Just back from a a week-long trip for work (shudder), which was truly the most enervating and exhausting thing I've done in quite a while, involving as it did quantities of time with other people and other similarly draining activities, such as making arrangements and then lightly sweating until said arrangements came off more or less successfully. Phew. Also the internet connections on said trip were dreadful.

Therefore it was a pleasant reward for the weary traveler to return to discover your recent entries. I am marshaling my forces with respect to the submission of expenses this very morning. As these is my first Belgian expense report, it is especially daunting.

frau antje said...

Didier probably likes that coat because it takes a special three-sided knife to penetrate it.

Here's a business proposition, design a real estate app that tells you about the people in any given neighborhood, it would be lucrative. Dispensing with all the "it's a quiet street" crap would do wonders for the human condition. Maybe just a patented twat meter you could point at houses. Dark purple? Major twattage, thoroughly unaware of the 21st century. Light blue? Someone 'might' have half a brain. Pawn the details off on F, quick, before he goes back to electronics.

Helen said...

I bloody love frau antje's idea above. Do iiiiiiit.

Are shop opening parties a thing? Clearly I am missing out. I would like to be invited to a party where there is a watermelon lucky dip.

What have I done? Um. I made three recipes out of the Delhaize magazine, ostensibly to practice my French, but in reality I just looked at the pictures and guessed. I highly recommend the apple and salted butter caramel compote. It has apples in, and is therefore a health food.

cruella said...

Don't know where to begin so just summarize that highpoint of the week was getting lost looking for a temple. Then we found another. On the way back I bought a badminton set.
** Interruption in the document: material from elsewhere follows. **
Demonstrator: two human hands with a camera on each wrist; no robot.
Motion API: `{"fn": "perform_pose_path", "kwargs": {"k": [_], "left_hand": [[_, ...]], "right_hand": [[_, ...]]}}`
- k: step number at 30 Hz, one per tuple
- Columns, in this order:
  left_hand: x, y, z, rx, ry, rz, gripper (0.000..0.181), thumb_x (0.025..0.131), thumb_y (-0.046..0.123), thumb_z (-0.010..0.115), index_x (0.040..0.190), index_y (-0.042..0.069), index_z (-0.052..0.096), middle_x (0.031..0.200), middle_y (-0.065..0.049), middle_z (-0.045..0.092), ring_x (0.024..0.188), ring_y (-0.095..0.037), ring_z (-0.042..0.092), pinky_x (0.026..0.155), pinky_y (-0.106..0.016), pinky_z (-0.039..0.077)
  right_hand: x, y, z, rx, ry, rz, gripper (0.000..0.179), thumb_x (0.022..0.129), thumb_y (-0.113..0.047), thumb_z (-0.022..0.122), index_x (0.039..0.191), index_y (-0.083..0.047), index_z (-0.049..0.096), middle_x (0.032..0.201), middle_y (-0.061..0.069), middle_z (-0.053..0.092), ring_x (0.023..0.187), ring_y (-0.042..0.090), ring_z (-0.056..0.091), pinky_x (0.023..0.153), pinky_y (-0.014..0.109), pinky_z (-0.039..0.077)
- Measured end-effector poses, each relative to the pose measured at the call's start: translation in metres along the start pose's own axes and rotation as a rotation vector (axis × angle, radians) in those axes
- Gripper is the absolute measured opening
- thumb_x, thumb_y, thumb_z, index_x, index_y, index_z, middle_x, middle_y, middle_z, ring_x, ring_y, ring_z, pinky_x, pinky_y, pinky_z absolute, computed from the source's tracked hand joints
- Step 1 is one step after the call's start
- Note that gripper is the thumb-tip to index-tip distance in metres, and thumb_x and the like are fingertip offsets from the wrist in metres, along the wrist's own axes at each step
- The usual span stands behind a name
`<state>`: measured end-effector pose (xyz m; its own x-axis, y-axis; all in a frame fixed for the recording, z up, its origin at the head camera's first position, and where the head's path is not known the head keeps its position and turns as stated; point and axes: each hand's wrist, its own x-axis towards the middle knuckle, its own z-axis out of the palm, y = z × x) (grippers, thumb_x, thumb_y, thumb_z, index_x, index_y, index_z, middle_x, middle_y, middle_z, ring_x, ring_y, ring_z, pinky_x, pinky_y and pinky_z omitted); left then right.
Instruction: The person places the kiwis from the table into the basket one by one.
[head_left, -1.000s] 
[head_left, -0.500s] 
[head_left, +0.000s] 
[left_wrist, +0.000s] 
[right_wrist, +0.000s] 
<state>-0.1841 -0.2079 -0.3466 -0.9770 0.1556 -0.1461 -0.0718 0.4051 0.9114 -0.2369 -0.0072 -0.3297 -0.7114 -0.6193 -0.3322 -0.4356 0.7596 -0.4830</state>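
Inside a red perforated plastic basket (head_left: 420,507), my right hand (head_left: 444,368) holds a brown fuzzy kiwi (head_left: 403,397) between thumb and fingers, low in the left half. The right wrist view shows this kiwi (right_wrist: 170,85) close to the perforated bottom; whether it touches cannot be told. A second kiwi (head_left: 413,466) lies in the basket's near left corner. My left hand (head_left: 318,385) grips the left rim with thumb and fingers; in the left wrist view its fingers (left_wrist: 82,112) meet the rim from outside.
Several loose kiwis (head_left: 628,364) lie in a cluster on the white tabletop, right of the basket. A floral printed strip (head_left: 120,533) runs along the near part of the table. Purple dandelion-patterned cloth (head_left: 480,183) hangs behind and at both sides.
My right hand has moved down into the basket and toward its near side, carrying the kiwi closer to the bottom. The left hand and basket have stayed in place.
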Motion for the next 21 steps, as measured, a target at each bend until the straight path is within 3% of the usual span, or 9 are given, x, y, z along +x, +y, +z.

And today I was asked to be photographed with a very crooked-toothed Chinese lady who probably hadn't encountered very many hefty Scandinavians before. Then I bought a wrap from a man on the street. I think the crunchy things inside were chicken skins. Not sure though.

Andrea from Neath said...

Oh my life is so . . . quotidienne compared to yours! I loved your site, it ties in with my periodic "you must use your rusty French more" exhortation to self I expecially liked les-meilleurs-gins-du-moment-et-leurs-meilleurs-cocktails?